In fact, a recent judgment by New South Wales Fair Trading has highlighted the “greyness” of what’s allowed and what’s not.
According to media reports, strata or owners corporate by-laws seeking to impose short-term letting restrictions in Sydney apartments complexes are invalid.
Why is that?
The government department has updated its “Strata Living” handbook to warn committees that passing by-laws constraining holiday letting is not on.
“Section 139 (2) of the Strata Schemes Management Act 2015 states that no by-law can prohibit or restrict the devolution of a lot or a transfer, lease, mortgage or other dealing relating to a lot,” a Fair Trading spokesperson reportedly said.
What happens now?
It’s no surprise that Airbnb was quite happy with this judgment, whereas strata managements were not.
What is boils down to is that by-laws instructing owners to adhere to local council zoning requirements weren’t worth the paper they’re written on.
In fact, according to a government spokesperson, that’s because only local councils can enforce their zoning – which does make sense, doesn’t it?
By-laws supporting local zoning have been used by some strata schemes to work around the restrictions on by-laws directly banning short-term letting.
Interestingly, in a Sydney context, there are varying levels of complaints about holiday letting in residential buildings such as Airbnb.
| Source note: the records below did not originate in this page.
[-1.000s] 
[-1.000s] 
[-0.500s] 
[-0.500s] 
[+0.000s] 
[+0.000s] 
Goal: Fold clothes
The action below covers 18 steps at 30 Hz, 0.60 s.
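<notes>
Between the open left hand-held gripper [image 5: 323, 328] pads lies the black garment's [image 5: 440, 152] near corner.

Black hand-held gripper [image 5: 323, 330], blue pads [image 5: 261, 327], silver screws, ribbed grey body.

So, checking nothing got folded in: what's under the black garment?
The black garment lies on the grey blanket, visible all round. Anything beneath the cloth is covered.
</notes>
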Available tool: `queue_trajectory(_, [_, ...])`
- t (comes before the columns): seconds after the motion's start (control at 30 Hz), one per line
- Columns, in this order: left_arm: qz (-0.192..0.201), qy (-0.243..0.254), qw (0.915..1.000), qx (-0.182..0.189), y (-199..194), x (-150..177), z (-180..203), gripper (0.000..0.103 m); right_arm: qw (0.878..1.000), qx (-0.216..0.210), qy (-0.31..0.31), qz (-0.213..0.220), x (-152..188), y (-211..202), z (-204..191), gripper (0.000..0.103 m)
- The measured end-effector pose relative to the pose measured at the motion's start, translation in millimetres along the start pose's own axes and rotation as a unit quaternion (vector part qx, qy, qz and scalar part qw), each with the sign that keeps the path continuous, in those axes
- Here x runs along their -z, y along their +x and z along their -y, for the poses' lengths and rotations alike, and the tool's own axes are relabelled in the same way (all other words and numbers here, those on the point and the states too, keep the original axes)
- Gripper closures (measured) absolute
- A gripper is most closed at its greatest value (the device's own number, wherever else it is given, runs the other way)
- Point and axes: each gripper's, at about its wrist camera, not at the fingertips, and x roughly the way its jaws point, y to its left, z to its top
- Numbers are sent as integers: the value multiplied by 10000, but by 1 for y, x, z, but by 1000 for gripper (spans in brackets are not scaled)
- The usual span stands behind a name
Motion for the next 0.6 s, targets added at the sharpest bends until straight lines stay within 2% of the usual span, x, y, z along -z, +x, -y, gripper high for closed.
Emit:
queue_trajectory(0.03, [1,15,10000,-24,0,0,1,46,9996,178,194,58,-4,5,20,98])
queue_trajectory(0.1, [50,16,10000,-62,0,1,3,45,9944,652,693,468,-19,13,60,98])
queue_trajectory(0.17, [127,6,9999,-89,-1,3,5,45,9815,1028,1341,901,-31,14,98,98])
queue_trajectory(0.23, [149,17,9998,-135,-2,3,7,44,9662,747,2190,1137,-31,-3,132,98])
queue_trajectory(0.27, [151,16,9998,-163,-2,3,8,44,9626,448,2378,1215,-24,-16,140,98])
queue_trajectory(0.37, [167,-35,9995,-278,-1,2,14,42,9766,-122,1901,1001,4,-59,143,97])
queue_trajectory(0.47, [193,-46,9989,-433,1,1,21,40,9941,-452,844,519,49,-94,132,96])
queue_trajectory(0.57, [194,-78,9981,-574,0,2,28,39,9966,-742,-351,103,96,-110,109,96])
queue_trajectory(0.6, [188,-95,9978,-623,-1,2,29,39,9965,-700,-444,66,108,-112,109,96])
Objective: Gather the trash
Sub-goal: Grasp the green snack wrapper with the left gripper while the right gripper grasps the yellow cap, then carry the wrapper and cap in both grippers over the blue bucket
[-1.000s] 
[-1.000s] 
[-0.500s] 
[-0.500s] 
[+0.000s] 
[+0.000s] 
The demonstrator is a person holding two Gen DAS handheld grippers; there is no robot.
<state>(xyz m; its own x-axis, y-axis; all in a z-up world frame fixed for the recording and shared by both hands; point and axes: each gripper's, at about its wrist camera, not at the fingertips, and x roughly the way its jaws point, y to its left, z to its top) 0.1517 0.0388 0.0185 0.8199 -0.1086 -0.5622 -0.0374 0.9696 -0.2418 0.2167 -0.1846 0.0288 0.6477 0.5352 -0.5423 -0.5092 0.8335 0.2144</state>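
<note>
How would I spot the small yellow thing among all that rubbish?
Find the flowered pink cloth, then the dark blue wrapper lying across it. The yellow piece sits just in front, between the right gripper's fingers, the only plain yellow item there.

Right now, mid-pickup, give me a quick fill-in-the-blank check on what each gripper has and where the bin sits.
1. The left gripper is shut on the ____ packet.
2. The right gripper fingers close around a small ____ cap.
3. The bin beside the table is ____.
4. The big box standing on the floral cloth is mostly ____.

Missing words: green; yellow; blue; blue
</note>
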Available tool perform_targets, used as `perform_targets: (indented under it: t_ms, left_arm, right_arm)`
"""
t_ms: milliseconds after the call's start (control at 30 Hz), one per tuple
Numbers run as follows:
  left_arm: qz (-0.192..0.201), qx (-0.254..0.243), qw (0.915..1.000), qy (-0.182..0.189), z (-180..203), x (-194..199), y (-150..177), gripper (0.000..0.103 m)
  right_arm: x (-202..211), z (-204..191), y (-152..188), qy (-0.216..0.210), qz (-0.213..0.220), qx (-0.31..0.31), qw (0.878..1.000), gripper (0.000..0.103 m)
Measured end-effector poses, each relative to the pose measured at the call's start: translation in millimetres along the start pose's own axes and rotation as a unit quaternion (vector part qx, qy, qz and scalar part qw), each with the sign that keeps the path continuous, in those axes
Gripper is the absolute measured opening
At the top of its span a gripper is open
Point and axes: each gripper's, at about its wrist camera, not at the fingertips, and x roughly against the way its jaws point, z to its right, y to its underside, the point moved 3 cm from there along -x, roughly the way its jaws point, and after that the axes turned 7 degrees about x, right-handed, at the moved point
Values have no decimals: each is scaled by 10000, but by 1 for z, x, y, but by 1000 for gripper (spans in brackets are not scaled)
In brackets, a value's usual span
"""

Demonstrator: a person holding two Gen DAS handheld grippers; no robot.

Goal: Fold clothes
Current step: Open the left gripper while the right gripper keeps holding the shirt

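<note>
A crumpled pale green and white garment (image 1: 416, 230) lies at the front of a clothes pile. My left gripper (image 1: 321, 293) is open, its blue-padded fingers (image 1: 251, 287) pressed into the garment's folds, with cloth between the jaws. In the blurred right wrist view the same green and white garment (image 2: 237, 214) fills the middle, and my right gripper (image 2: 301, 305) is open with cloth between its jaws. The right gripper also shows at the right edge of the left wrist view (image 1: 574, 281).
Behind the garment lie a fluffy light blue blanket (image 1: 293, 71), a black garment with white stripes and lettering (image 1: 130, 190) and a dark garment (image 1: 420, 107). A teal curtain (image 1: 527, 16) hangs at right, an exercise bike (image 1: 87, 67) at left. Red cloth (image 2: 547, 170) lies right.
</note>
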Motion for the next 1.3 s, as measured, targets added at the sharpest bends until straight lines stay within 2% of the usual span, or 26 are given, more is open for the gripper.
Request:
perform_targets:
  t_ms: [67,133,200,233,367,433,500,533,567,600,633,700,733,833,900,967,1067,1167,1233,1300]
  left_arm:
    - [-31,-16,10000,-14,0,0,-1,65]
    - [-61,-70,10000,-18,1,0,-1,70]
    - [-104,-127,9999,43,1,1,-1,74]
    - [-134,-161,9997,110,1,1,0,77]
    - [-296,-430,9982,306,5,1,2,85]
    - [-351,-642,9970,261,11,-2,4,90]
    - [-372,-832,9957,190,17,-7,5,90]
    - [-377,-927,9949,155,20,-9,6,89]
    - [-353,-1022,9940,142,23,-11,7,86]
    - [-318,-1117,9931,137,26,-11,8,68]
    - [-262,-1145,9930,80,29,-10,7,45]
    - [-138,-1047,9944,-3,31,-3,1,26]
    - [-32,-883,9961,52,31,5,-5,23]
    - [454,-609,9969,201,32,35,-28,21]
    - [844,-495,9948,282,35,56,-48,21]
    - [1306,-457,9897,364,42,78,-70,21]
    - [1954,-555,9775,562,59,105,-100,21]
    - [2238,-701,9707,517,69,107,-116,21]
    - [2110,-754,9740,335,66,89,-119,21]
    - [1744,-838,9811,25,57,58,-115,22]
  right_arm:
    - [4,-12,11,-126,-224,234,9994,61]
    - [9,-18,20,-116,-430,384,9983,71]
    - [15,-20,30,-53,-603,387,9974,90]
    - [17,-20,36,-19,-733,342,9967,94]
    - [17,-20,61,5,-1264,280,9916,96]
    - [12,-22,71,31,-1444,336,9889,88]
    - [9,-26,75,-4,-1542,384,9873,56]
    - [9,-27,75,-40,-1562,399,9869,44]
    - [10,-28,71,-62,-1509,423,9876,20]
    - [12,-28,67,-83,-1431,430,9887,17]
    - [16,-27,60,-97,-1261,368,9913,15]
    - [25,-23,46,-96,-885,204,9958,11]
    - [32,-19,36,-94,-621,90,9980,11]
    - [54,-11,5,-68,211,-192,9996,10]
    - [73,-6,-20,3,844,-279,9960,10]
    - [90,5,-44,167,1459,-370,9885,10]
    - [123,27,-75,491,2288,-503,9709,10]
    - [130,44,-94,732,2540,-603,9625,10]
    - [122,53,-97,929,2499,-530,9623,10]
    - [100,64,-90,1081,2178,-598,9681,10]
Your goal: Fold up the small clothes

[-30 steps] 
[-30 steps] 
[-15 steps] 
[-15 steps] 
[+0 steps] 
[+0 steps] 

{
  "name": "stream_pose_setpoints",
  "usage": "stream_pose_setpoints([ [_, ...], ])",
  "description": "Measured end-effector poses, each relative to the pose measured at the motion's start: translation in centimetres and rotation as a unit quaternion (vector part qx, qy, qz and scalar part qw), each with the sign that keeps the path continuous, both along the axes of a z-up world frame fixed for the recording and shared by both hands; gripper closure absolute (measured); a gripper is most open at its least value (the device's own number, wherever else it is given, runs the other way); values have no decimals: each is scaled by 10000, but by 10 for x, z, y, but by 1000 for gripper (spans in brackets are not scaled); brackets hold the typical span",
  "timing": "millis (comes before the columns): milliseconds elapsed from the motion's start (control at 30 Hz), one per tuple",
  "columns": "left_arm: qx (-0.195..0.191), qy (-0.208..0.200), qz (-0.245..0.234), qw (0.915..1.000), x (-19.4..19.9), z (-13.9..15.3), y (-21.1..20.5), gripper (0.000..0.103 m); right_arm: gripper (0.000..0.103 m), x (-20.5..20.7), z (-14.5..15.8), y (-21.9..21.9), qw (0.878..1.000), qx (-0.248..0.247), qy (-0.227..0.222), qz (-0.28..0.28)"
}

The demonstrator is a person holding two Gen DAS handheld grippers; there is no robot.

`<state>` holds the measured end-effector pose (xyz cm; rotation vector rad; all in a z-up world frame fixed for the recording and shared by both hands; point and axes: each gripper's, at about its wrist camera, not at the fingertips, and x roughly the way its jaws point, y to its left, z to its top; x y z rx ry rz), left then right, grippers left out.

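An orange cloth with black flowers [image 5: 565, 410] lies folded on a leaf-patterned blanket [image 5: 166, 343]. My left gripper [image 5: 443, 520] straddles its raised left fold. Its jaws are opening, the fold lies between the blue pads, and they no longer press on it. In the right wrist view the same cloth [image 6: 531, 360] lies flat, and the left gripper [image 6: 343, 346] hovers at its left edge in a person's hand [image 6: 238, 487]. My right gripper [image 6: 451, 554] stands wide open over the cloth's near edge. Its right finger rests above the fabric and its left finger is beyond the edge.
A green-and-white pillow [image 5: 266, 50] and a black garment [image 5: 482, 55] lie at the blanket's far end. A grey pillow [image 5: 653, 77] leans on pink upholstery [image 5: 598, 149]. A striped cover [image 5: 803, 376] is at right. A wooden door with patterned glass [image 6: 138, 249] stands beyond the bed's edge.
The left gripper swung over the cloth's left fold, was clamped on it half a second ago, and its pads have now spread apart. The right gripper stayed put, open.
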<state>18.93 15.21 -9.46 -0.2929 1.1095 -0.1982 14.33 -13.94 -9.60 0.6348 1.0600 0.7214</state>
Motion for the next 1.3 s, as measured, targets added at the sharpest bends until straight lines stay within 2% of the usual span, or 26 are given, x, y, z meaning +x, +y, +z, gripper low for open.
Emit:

In the city, seemingly, very few complaints were submitted every year, but in Bondi, unsurprisingly, the local council received about 10 complaints a month.
A new discussion paper on holiday letting in NSW is due to be released so we’ll just have to watch this space.
In the meantime..
Investors could do worse than ensuring they have professional property managers who are going to be their eyes and ears.
And who probably can spot Airbnb guests from a mile away by the unusually large numbers of suitcases in the hallway of your residentially leased apartment.